Die allgemeine Antwort lautet, dass bei einer Elektronenkorrelation das Bild jedes Elektrons, das ein Orbital besetzt, nicht mehr angemessen ist. In diesem Fall reicht eine einzelne Slater-Determinante nicht mehr aus.

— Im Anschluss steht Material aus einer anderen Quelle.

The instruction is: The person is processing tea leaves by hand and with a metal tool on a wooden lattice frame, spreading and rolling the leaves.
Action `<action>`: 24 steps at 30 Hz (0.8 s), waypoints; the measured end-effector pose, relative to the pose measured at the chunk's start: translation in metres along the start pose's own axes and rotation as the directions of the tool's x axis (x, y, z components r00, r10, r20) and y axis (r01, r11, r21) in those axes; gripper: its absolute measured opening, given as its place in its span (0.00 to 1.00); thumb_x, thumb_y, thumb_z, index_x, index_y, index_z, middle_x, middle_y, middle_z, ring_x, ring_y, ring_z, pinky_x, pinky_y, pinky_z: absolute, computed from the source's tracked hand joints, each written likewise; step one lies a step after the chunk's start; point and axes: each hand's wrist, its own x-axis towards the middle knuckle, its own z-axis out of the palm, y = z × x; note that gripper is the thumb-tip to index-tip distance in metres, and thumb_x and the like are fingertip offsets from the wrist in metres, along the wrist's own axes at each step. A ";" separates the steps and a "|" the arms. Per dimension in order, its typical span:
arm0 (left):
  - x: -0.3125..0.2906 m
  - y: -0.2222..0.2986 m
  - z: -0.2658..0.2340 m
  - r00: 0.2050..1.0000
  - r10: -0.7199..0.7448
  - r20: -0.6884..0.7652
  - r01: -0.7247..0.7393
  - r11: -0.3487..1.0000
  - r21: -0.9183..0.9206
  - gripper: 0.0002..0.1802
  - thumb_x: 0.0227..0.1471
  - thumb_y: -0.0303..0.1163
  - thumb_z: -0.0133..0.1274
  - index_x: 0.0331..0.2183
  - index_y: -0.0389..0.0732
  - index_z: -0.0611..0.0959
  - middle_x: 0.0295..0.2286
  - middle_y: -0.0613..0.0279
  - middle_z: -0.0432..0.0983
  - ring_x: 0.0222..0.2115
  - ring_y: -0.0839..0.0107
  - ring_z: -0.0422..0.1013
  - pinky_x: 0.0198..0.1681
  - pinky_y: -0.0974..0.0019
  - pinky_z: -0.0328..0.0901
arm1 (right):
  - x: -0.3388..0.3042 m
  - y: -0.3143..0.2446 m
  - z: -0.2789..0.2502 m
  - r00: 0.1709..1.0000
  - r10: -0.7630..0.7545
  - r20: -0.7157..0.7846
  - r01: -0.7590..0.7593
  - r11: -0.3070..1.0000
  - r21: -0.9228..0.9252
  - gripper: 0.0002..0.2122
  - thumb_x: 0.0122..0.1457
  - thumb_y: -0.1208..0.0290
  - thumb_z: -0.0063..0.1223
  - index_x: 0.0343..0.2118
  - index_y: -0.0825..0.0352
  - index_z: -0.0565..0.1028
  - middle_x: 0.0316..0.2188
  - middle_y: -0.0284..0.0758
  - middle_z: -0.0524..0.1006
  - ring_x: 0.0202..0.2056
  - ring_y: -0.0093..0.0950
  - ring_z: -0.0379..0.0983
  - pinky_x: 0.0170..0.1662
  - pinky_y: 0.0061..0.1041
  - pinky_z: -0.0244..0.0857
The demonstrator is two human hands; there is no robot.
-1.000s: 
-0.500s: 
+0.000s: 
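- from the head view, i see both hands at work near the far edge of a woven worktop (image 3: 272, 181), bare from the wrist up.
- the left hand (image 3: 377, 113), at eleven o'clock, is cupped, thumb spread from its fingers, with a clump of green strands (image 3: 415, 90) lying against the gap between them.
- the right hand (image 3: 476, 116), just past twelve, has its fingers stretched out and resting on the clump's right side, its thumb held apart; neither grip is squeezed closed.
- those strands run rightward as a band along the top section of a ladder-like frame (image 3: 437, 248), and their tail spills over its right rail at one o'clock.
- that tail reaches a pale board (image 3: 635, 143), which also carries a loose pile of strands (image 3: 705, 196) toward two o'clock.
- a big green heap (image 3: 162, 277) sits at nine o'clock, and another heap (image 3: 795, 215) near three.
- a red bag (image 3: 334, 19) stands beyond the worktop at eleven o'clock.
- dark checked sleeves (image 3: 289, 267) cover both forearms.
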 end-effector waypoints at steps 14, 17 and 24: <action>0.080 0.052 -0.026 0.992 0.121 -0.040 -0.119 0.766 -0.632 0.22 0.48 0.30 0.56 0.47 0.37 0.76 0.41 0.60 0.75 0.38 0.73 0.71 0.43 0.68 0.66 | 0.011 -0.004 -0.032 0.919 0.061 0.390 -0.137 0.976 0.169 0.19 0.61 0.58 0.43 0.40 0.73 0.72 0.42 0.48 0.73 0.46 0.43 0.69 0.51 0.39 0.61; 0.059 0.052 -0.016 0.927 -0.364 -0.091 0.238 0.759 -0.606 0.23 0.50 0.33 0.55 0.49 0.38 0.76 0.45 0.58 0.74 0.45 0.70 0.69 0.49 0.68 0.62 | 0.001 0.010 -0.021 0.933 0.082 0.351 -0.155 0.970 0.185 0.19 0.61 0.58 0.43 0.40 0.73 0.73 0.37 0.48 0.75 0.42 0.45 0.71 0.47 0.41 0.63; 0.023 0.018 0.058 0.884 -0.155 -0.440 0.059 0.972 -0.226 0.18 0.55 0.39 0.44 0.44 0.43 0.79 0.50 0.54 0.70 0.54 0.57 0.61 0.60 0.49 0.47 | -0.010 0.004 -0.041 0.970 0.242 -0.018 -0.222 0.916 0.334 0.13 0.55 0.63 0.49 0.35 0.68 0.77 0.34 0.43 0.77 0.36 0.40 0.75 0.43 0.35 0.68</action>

Der Hartree-Fock- oder selbstkonsistente Feldansatz für atomare und molekulare Probleme approximiert die Wellenfunktion vieler Elektronen durch eine einzige Slater-Determinante. Obwohl eine Slater-Determinante unter einer orthonormalen Transformation ihrer Orbitale invariant ist, wie oben erwähnt, haben die Eigenfunktionen und Eigenwerte des Hartree-Fock-Operators eine besondere Bedeutung. Diese können verwendet werden, um Energien und andere Eigenschaften von angeregten Zuständen durch das Hellmann-Feynman-Theorem abzuschätzen.